Vol. 8, No. 28 Week of July 13, 2003

Canada’s oil exports could triple; gas in doubt

Study: Focus on oil sands; gas resource ‘major uncertainty’

Gary Park

Petroleum News Calgary Correspondent

Relying heavily on Alberta’s oil sands, Canada’s oil shipments to the United States could double and possibly triple by 2025, but its natural gas resource base is a “major uncertainty,” especially frontier regions and unconventional resources, the National Energy Board reported July 3. The 98-page study, covering scenarios for supply and demand over the next 22 years, said the Western Canada Sedimentary Basin — the mainstay of Canada’s fossil-fuel wealth for more than 50 years — can no longer be counted on to retain that role.

The federal regulator said signs that the basin is maturing as a gas play make it “necessary to develop unconventional and frontier sources to maintain or potentially increase Canadian production.

“However, since there has been little development of unconventional gas or frontier gas to date, there is considerable uncertainty about future potential production.”

Gas deliverability will peak in 2010

Under the National Energy Board’s most conservative scenario, gas deliverability will peak at about 18 billion cubic feet per day in 2010, barely ahead of output in 2001, then start a gradual decline.

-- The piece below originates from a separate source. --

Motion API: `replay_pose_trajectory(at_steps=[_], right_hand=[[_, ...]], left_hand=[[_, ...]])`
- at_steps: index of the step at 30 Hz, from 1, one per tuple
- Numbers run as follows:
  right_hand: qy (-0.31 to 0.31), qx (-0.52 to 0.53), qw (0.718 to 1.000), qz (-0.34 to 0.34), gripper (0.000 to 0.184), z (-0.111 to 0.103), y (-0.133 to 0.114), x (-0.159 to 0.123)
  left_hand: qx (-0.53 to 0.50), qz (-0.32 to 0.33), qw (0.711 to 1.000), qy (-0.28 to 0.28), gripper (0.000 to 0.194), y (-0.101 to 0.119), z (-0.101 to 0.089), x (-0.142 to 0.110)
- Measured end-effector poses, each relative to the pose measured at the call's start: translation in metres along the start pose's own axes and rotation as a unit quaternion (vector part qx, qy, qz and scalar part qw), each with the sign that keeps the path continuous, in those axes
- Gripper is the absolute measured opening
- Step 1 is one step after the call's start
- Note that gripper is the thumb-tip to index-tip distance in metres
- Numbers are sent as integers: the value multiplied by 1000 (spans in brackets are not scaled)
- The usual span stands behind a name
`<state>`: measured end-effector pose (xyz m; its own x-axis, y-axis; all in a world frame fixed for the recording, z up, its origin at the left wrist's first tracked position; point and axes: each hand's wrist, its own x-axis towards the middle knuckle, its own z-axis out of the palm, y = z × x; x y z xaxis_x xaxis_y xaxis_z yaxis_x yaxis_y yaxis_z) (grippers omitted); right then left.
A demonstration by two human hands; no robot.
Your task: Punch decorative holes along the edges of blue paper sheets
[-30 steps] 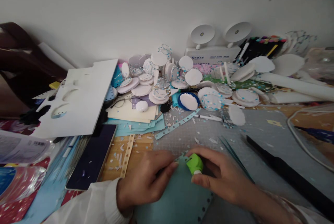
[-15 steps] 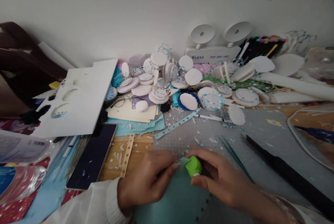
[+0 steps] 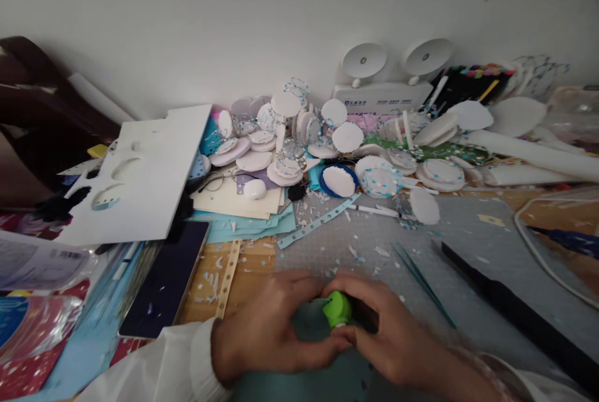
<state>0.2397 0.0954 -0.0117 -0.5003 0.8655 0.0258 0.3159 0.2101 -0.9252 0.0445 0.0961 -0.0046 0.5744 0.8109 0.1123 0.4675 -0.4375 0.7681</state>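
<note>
My right hand (image 3: 386, 327) is closed around a small lime-green paper punch (image 3: 337, 309), its thumb on the punch's pale lower end. The punch sits at the far edge of a sheet of light blue paper (image 3: 299, 383), which has a few dark punched shapes along its right side. On the left of the punch, my left hand (image 3: 276, 324) curves over the sheet's edge, holding it. Its thumb reaches across to the right thumb, and its fingertips lie near the right index finger. The hands cover part of the paper's upper edge.
Dark tweezers (image 3: 423, 283) and a long black tool (image 3: 505, 308) lie on the grey cutting mat (image 3: 468, 221), right. A phone (image 3: 166, 280) and a white cut-out board (image 3: 140, 183) are left. White discs (image 3: 349, 138) crowd the back. A punched blue strip (image 3: 318, 221) lies ahead.
The punch and my right hand have shifted left and slightly nearer me. My left thumb has left its pinch at the paper's edge and stretched right, towards the right thumb.
</note>
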Motion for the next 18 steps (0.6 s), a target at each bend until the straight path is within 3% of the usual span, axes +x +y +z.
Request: replay_pose_trajectory(at_steps=[4, 9, 13, 18], right_hand=[[3, -9, 1000, -8, 16, 1, 1, 0], [-1, 8, 1000, 8, 8, -3, -2, 2], [-3, 4, 1000, 21, 15, -4, -2, 2], [-22, 10, 999, 31, 20, -7, -3, 2]], left_hand=[[31, 26, 999, 13, 28, -3, 3, -2], [18, 38, 999, -18, 53, -5, -5, -2], [68, 56, 996, -28, 43, -6, -8, -1], [106, 77, 991, -19, 47, -11, -4, -2]])
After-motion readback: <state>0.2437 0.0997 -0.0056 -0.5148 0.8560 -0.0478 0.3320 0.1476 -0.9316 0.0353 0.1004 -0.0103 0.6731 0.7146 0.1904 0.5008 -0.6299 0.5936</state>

Applying a more technology-intensive model, the study says deliverability could reach 19 bcf per day in 2015, then start to shrink.

The federal regulator expects the price of natural gas to rise to at least 90 percent of crude oil values and suggested it could reach parity by 2010.

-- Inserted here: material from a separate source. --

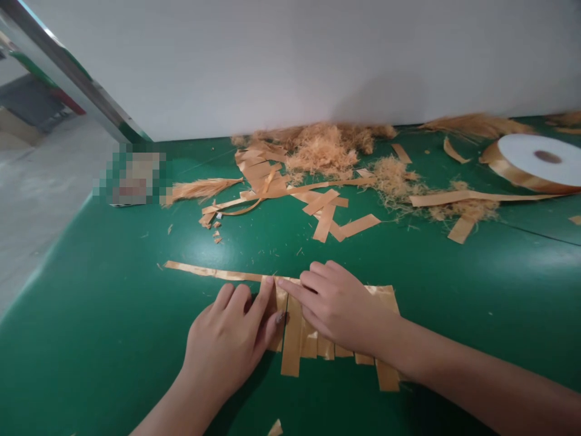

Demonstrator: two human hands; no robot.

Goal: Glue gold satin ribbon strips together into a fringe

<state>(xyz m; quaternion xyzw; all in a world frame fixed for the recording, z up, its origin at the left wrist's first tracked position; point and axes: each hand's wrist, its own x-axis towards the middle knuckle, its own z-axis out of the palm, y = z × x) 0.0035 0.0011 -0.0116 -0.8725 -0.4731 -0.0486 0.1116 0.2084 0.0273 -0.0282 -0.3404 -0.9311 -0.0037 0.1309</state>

It predicted gas prices will continue to be volatile, resulting in demand-side adjustments as industrial users are forced to relocate or switch to other fuels.

Over the next seven years, the National Energy Board expects Canada’s coalbed methane drilling to climb from 300 wells this year to 3,000-3,500 wells in 2010 and projects coalbed methane output could contribute 2.5 bcf per day by 2025.

Oil sands will produce surge in exports

There is less doubt surrounding Canada’s oil outlook, with the study projecting growth from the “enormous reserves” of oil sands in Alberta that will translate into a corresponding surge in exports to the United States.

It said an assumed price of US$22 per barrel “provides adequate returns to support investment in the oil sands and offshore oil development.”

But the National Energy Board did not factor in the cost impact of the Kyoto Protocol, saying there is insufficient information on which to build projections.

It also predicted that oil sands output will grow regardless of a likely shortage of condensate for diluting bitumen to aid pipeline transportation over the next three years, coupled with the supply and price of natural gas used in the extraction and processing of bitumen.

The National Energy Board said the condensate shortfall will require the use of non-traditional diluents such as light synthetic crude and naphtha, which would add to production costs. Alternatives to natural gas include the possible gasification of bitumen, the use of “clean” coal or the possible use of nuclear energy, an option that is currently being evaluated.